Former Vice President Al Gore calls it an inconvenient truth. But global warming represents an attractive opportunity for the power-management industry, which can employ its expertise in reducing energy usage to benefit consumers around the globe—as well as benefit the globe itself.
The industry is now turning its attention to long-neglected white goods, which are the biggest users of electricity in homes. As developing regions of the world increase their demand for such products, electricity usage is soaring, along with the volume of greenhouse gasses spewed into the atmosphere by power plants.
Driven by government programs that encourage consumers to buy energy-efficient appliances, consumer demand for such products is growing. To achieve better efficiency, appliances are integrating more semiconductor content for controlling, sensing, monitoring, and connectivity.Because of this, white goods will be the fastest growing market for power-management devices during the next five years.

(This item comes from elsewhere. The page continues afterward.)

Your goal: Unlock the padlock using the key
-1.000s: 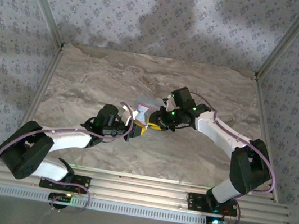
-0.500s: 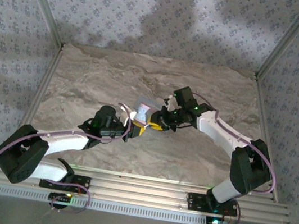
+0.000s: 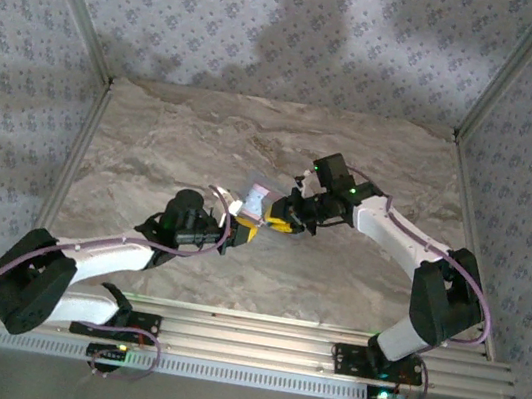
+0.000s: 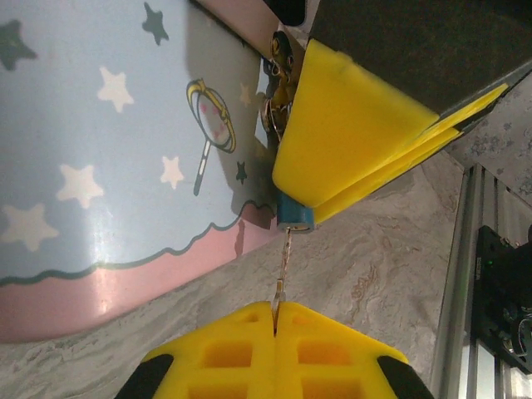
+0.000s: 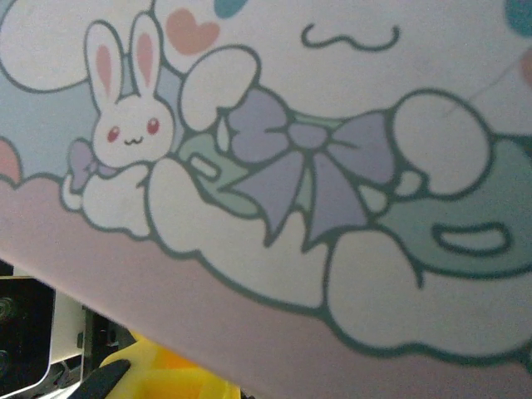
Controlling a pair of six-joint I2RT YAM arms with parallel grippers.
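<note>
In the left wrist view my left gripper (image 4: 276, 309) is shut on the thin metal key (image 4: 283, 270), pinched edge-on between its yellow fingertips. The key's blade runs straight up into the bottom of the tiny blue padlock (image 4: 296, 218). The right gripper's yellow fingers (image 4: 349, 125) are closed around the padlock's body, and a bit of dark metal (image 4: 278, 79) shows above them. From the top view the left gripper (image 3: 240, 232) and right gripper (image 3: 278, 225) meet tip to tip at mid-table.
A pastel tin (image 4: 108, 150) with stars and a cartoon lid (image 5: 316, 166) sits right behind the grippers, also seen as the tin (image 3: 257, 196) from above. Marble tabletop (image 3: 185, 136) lies around. The aluminium rail (image 3: 244, 338) bounds the near edge.
The left arm's elbow has swung lower and to the left while its wrist shifted slightly. Both grippers stay joined at the padlock beside the tin.
</note>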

The worldwide market for major appliances will expand to 462 million units in 2010, rising at a compound annual growth rate (CAGR) of 5% from 379 million units in 2006.
Shipments of voltage regulators for white goods are expected to rise at a CAGR of 29.8% from 2006 to 2010. Meanwhile, shipments of interface products are expected to grow at an 18% CAGR, while transistors will rise by 12.1% and diodes by 6.1%.
So while global warming may be an inconvenient truth for some, it's a huge opportunity for power-management designers.